Riforma sanitaria, in arrivo sei ospedali e 20 Case di comunità

Riforma sanitaria, in arrivo sei ospedali e 20 Case di comunità

In settimana un incontro sindaci-Regione per definire la mappa degli interventi per il 2022. A Bergamo una struttura anche in via Ghirardelli.

Tempi strettissimi: le tappe per «dare corpo» alle nuove strutture previste dalla legge sociosanitaria regionale 187 appena approvata dal Consiglio regionale sono incalzanti, secondo quanto ha annunciato Letizia Moratti vicepresidente e assessore regionale al Welfare della Lombardia. Previsti in tutta la regione 203 Case della comunità (strutture di coordinamento per la presa in carico dei malati cronici, e anche poliambulatori territoriali in cui opereranno team multidisciplinari di medici di medicina generale, pediatri, medici specialisti, infermieri di comunità e assistenti sociali) e 60 ospedali di comunità (strutture sanitarie con 20 posti letto, fino a un massimo di 40, destinati a pazienti con degenze di breve durata e per interventi a bassa intensità clinica, a gestione prevalentemente infermieristica): entro questa settimana – viene dato per probabile, da fonti attendibili, per il 9 dicembre, giovedì, un incontro tra i vertici della Regione e i sindaci lombardi - si dovrà definire la «mappa» dei luoghi individuati per la realizzazione delle prime Case e ospedali di comunità.

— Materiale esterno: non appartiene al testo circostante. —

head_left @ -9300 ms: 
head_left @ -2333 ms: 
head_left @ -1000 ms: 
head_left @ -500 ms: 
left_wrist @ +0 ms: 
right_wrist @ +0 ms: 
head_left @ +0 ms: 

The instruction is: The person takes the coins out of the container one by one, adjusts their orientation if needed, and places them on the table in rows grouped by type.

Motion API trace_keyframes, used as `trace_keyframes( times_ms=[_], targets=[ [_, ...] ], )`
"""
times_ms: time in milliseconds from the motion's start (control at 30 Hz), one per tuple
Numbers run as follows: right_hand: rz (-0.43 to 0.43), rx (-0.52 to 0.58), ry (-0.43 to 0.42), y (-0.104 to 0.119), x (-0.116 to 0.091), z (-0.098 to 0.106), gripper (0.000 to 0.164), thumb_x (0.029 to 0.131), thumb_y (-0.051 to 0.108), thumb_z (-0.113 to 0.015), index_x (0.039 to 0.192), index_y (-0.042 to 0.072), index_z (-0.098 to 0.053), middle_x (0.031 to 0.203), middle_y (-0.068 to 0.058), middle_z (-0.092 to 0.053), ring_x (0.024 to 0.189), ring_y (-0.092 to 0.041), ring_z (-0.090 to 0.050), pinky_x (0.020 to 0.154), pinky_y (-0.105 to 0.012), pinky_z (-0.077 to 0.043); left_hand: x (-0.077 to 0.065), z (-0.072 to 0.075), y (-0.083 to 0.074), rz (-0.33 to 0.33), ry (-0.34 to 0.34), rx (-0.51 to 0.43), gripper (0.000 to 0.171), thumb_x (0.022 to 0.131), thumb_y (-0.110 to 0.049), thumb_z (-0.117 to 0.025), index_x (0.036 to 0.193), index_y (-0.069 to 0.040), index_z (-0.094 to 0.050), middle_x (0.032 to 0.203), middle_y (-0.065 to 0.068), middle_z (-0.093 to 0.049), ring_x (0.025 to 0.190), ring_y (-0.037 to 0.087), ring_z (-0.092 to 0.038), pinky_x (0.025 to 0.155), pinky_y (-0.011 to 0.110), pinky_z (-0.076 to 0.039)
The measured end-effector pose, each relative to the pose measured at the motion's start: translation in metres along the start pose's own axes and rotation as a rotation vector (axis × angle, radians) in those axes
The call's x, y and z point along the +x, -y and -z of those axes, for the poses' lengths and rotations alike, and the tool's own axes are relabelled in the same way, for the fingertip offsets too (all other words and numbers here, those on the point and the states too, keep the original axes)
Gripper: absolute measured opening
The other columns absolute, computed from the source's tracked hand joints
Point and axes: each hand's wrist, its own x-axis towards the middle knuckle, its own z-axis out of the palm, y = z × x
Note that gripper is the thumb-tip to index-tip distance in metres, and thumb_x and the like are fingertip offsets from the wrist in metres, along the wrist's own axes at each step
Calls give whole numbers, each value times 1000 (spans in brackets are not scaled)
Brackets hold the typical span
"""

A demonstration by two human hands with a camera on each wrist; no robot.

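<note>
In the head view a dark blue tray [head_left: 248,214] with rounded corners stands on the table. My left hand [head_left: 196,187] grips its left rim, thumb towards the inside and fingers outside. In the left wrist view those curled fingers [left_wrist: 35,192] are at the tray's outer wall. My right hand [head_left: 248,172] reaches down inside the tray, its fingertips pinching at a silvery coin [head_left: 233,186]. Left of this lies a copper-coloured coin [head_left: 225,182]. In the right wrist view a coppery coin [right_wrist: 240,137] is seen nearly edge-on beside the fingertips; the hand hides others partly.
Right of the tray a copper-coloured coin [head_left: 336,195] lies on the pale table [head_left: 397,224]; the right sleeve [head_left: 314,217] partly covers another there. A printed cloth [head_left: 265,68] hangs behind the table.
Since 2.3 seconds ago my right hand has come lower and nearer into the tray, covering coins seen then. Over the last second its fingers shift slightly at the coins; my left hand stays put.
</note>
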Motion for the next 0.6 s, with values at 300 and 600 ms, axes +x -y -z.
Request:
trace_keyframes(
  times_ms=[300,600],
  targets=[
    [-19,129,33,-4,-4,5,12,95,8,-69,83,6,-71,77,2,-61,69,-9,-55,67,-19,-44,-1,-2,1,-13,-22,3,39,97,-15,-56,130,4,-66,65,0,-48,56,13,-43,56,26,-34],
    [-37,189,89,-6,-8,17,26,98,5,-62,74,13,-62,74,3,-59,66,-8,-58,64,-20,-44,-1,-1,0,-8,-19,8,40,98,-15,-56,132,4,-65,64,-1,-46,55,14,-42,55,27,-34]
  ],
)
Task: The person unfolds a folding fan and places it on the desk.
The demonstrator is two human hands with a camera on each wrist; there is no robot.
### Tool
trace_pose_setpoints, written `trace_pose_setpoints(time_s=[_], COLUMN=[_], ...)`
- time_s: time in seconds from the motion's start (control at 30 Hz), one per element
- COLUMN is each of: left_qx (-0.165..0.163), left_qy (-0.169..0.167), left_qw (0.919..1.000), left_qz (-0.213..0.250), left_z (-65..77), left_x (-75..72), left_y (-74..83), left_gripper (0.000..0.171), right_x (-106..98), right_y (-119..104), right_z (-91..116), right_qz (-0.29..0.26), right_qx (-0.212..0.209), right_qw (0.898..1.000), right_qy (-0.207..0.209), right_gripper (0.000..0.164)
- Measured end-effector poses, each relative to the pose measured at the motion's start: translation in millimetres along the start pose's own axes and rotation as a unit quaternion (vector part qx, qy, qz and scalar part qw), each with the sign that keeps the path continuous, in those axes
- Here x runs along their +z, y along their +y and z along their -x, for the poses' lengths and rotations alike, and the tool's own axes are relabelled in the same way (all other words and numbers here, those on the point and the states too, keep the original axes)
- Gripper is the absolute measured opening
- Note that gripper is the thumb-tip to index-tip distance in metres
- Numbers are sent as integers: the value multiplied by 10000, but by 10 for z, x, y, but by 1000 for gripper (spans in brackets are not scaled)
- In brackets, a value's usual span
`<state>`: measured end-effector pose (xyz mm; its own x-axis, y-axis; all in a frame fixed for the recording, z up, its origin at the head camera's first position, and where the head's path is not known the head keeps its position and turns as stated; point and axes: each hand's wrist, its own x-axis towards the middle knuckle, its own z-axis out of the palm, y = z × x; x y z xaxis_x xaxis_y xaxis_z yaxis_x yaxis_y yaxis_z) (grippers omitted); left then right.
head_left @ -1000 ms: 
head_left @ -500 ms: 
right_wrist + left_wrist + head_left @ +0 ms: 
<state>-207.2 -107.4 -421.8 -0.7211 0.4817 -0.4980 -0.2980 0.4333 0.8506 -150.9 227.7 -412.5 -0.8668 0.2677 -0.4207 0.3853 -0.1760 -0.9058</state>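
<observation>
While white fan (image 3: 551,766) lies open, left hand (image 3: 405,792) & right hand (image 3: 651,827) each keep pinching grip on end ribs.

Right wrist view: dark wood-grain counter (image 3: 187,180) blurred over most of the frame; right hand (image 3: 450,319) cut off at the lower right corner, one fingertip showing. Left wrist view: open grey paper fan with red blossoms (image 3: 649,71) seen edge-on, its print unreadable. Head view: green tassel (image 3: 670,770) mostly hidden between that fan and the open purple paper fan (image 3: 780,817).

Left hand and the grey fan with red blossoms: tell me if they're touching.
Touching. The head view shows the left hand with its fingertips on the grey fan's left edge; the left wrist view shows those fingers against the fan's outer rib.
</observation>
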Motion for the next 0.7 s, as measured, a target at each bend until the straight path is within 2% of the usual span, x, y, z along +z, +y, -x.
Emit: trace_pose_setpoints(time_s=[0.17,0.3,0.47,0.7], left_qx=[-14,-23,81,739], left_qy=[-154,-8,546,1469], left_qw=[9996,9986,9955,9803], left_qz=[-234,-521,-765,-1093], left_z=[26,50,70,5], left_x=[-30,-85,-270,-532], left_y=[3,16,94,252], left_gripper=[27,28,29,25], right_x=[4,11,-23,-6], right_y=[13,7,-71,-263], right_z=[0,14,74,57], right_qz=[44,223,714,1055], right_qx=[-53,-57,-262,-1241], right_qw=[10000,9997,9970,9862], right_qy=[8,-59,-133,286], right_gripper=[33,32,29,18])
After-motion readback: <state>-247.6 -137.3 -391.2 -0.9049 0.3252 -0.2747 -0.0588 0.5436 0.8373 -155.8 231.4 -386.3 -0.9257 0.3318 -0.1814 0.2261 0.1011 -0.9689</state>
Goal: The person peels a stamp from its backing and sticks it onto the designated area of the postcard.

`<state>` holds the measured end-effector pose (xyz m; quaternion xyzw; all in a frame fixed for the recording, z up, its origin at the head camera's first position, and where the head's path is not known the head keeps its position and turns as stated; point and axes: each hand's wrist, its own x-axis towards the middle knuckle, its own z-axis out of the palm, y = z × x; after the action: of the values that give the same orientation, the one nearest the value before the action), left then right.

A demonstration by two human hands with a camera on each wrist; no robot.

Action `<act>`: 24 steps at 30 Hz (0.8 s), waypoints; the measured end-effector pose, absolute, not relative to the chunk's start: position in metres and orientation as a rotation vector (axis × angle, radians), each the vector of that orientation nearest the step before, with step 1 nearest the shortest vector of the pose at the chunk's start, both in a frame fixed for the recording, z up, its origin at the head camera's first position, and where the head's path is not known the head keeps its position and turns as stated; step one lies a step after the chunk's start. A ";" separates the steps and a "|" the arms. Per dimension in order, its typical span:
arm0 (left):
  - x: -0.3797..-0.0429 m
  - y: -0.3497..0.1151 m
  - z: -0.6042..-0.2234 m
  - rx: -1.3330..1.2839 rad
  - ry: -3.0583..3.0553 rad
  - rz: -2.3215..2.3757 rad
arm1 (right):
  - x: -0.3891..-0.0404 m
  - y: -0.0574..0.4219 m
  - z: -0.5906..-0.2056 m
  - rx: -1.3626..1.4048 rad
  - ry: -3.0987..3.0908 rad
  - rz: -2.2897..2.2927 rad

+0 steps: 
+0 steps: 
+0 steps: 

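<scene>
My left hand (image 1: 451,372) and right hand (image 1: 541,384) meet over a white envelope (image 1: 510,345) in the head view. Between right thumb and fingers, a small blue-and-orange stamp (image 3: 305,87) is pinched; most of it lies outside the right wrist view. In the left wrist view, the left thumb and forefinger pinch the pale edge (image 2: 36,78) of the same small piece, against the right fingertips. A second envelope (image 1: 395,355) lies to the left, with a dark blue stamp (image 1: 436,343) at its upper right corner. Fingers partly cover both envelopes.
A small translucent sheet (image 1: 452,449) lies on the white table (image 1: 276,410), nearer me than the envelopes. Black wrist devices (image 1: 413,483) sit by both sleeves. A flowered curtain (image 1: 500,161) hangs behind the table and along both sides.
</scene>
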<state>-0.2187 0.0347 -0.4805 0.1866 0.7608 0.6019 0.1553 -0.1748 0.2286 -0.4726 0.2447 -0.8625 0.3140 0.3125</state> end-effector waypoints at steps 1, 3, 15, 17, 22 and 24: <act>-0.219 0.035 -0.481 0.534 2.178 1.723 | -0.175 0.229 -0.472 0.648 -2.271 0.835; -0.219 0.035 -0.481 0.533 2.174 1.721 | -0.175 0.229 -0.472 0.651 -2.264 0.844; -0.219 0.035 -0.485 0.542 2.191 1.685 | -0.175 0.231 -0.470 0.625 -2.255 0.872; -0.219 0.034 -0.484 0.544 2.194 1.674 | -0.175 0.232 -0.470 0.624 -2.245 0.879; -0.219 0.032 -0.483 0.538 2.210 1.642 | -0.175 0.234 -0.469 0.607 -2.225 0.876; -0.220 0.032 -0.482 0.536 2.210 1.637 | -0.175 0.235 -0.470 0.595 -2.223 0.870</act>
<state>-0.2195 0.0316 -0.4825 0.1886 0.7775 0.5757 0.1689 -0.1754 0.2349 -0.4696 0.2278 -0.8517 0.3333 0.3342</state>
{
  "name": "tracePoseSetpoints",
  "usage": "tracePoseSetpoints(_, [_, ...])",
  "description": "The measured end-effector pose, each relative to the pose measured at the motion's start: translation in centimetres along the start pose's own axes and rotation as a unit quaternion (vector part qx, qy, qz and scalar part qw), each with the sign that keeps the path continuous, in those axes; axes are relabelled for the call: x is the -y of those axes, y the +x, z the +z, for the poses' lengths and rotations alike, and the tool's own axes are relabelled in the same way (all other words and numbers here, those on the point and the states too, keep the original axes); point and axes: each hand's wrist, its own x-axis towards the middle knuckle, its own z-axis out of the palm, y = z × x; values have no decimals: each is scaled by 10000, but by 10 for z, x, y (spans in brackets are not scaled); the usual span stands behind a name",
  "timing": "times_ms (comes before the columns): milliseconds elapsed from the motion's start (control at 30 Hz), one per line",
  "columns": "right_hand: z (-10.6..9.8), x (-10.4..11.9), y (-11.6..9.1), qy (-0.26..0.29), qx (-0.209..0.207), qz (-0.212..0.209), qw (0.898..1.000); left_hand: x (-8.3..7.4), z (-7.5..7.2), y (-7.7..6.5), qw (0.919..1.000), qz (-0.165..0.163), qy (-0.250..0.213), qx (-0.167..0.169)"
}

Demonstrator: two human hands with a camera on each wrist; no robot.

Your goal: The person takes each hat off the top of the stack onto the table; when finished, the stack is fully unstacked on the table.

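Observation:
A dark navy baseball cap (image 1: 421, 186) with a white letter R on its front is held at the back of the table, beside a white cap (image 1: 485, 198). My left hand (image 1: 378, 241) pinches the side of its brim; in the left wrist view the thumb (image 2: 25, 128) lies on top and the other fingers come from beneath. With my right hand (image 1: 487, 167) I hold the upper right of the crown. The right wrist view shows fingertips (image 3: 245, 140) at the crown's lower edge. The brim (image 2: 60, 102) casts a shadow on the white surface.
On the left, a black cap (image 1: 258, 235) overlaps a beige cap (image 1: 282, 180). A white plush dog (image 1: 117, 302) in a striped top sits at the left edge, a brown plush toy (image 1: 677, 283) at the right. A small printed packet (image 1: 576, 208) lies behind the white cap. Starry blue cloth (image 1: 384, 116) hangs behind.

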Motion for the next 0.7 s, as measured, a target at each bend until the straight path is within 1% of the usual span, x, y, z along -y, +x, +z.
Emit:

L’obiettivo annunciato dall’assessore Moratti è di riuscire ad attivare già entro la fine del 2021 l’apertura di due case e un ospedale di comunità per ogni provincia, ma le «tappe di avanzamento lavori» sono accelerate anche perché entro il 2022 si punta a effettuare il 40% del totale tra Case e ospedali di comunità, il successivo 30% entro il 2023 e il restante 30% entro il 2024. I distretti invece, che oggi sono 27 e che secondo la riforma dovrebbero essere i «poli di coordinamento» territoriali delle varie Asst, diventando sedi della valutazione del bisogno locale, della programmazione territoriale e dell’integrazione dei professionisti sanitari, nonché la sede privilegiata del rapporto con i sindaci del territorio, dovranno essere uno ogni 100 mila abitanti (uno ogni 20 mila nelle aree montane), e ne sono previsti almeno 100, da realizzare entro 90 giorni dall’entrata in vigore della legge, mentre saranno 101 in totale le Cot, Centrali operative territoriali (con la funzione di coordinare i servizi domiciliari con quelli sanitari, una sorta di interfaccia tra ospedali e la rete di emergenza-urgenza, dovranno integrarsi anche con le attività sociali e attivare il potenziamento di tutte le attività di telemedicina), che verranno realizzate entro 6 mesi dall’istituzione dei distretti.